Гибель того или иного биологического вида часто наступает внезапно, происходит катастрофически (см. «З-С», 7/07). В других случаях обреченный вид постепенно оттесняется более удачливыми и приспособленными к жизни конкурентами и постепенно вымирает, как происходит на наших глазах со многими видами крупных млекопитающих — от тигров и бонобо до коал и панд.
Сегодня человечество как будто переживает стремительный подъем, необычайно экстенсивный период развития. Всего за пару столетий наша популяция, несмотря на регулярные позывы к самоистреблению — мировые войны, — возросла в шесть раз. Ее численность превысила шесть с половиной миллиардов человек. Однако этот рост не может продолжаться не то что вечно — даже сравнительно долго.
Для такой небольшой планеты, как Земля, нас слишком много. Для природы мы стали непосильным бременем. Наши города мертвенными пятнами покрывают поверхность живой планеты, словно расширяющаяся опухоль. А ведь природа тоже имеет свои потребности. Забывая об этом, мы роем яму себе (а не только юбилейную скважину), мы пилим — сами поймем что (а не только распиливаем сиюминутную прибыль, отхваченную от «общего пирога» природы). Так не будет ли — под действием одних лишь естественных факторов — численность человечества сокращаться, приходя в равновесие с потребностями окружающего нас мира? И не туда ли клонится «градиент посягательств» эволюции?

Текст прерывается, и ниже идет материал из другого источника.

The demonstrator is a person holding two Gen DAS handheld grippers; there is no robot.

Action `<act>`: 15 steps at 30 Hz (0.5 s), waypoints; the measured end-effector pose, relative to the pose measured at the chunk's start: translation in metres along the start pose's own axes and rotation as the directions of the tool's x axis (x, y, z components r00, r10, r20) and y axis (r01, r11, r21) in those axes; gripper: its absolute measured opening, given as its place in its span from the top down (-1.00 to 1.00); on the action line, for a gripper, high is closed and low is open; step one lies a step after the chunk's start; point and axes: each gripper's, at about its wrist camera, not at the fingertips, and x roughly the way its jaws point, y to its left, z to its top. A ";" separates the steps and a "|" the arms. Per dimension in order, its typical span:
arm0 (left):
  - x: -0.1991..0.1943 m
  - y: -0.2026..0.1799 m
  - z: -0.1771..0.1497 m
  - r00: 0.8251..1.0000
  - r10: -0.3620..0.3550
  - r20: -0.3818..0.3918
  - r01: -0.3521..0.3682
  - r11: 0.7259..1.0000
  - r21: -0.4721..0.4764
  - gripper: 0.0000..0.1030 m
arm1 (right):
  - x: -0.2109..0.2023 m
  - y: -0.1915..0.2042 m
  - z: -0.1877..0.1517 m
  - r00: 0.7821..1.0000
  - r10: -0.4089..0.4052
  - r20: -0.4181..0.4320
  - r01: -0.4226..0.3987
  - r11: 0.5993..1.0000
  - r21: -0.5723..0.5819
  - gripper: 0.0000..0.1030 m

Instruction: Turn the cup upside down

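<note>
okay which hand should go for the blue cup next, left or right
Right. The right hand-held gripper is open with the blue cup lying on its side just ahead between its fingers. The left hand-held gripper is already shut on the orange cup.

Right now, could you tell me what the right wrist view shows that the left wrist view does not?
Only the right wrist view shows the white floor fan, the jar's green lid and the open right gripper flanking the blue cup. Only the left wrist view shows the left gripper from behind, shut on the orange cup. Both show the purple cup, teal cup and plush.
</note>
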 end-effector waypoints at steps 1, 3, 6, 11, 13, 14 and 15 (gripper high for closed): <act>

Катастрофы неизбежны. Мы сами успешно подготавливаем их, уничтожая окружающую среду (см. «З-С», 1–2/07) или припасая атомное оружие (см. «З-С», 5/06). Закон «чеховского ружья» еще никто не отменял, тем более что он относится прежде всего к драматургии жизни. А ведь может произойти и космическая катастрофа (см. «З-С», 2/05) или род человеческий деградирует, тихо вымрет, подобно многим малым народам, — и тогда судьба этих капель, словно в трагифарсе, отразится в судьбе Океана под названием «человечество».
Что же произойдет с планетой после нашего вымирания? Какой геологический след мы оставим на лице Земли? Что станется с памятниками нашей инженерной мысли и хозяйственной деятельности? Что подлинно мы сотворили на ее тверди и посреди ее вод?

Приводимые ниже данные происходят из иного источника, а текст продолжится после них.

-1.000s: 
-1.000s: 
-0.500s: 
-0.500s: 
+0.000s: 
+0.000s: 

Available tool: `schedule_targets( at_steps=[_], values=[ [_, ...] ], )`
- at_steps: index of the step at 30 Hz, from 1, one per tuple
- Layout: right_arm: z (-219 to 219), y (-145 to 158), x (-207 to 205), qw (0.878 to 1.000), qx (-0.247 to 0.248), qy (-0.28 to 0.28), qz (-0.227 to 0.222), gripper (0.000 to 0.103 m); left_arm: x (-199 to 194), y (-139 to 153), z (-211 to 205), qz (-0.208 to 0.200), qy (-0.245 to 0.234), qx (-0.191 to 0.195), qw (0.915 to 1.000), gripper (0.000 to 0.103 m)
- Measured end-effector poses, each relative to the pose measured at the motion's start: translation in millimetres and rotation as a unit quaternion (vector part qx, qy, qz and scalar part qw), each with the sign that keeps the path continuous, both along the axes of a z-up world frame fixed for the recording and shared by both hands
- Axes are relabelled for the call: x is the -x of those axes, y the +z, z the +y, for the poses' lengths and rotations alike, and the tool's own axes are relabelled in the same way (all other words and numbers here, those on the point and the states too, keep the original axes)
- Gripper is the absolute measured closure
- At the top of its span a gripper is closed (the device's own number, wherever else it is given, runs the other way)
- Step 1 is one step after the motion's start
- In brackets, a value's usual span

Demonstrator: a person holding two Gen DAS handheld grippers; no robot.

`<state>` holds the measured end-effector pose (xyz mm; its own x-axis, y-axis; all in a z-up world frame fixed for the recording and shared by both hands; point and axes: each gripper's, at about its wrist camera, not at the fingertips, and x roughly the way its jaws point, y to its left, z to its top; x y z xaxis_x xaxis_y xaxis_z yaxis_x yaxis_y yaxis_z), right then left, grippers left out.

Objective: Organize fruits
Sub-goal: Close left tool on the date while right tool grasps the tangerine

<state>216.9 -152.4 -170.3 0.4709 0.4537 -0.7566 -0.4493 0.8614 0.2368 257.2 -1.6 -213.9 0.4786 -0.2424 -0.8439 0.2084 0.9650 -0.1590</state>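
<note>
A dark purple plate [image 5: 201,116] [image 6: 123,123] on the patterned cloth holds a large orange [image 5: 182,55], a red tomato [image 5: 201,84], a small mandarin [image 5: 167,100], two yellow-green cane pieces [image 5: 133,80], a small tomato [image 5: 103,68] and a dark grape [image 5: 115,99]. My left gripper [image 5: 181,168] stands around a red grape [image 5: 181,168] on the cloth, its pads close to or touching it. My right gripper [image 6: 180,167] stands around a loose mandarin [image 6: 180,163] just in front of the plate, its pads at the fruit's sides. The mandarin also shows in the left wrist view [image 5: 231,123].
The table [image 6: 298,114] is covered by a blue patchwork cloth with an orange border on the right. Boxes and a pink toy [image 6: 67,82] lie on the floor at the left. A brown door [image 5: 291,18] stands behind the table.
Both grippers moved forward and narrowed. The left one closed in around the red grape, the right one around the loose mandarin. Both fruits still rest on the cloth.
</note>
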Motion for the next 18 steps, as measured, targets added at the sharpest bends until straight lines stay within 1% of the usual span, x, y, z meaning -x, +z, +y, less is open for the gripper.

Пример ряда заброшенных городов, разоренных в древности завоевателями, показывает, что у большинства этих «памятников» — короткая судьба. Они, как дети, которых грех оставлять без присмотра. Наши постройки и при нашей жизни напоминали тяжелобольных людей — за ними требовался постоянный уход. Стоит лишь раствориться в веках «доктору их тела», как они начнут рассыпаться. Без отопления полопаются трубы, и теперь материал зданий будет подвергаться регулярным циклическим нагрузкам: то оттаивать, то замерзать. Зашелушится штукатурка; металлические детали проржавеют; доски и балки сгниют. Случайные удары молний будут вызывать огромные пожары, поскольку горючих материалов в брошенном городе останется предостаточно. Корни деревьев, прижившихся возле стен и даже на их кладке, постепенно разрушат их — тем более что эрозионные процессы — воля «водички и ветерка» — крушили гранит скал, а не только наш бетон. Бури и град со временем выбьют стекла — эта красивая чешуя небоскребов без нашего ухода облетит, как листва. Сами небоскребы без постоянных ремонтов вскоре распластаются по покинутым автострадам, заодно побивая градом камней пустые дома в округе. Особого вреда для природы в этом не будет. Сталь превратится в оксиды железа, как то бывает и с природным минералом — гематитом, а бетон — в гравий и песок. Осколки стекол постепенно скроются в почве.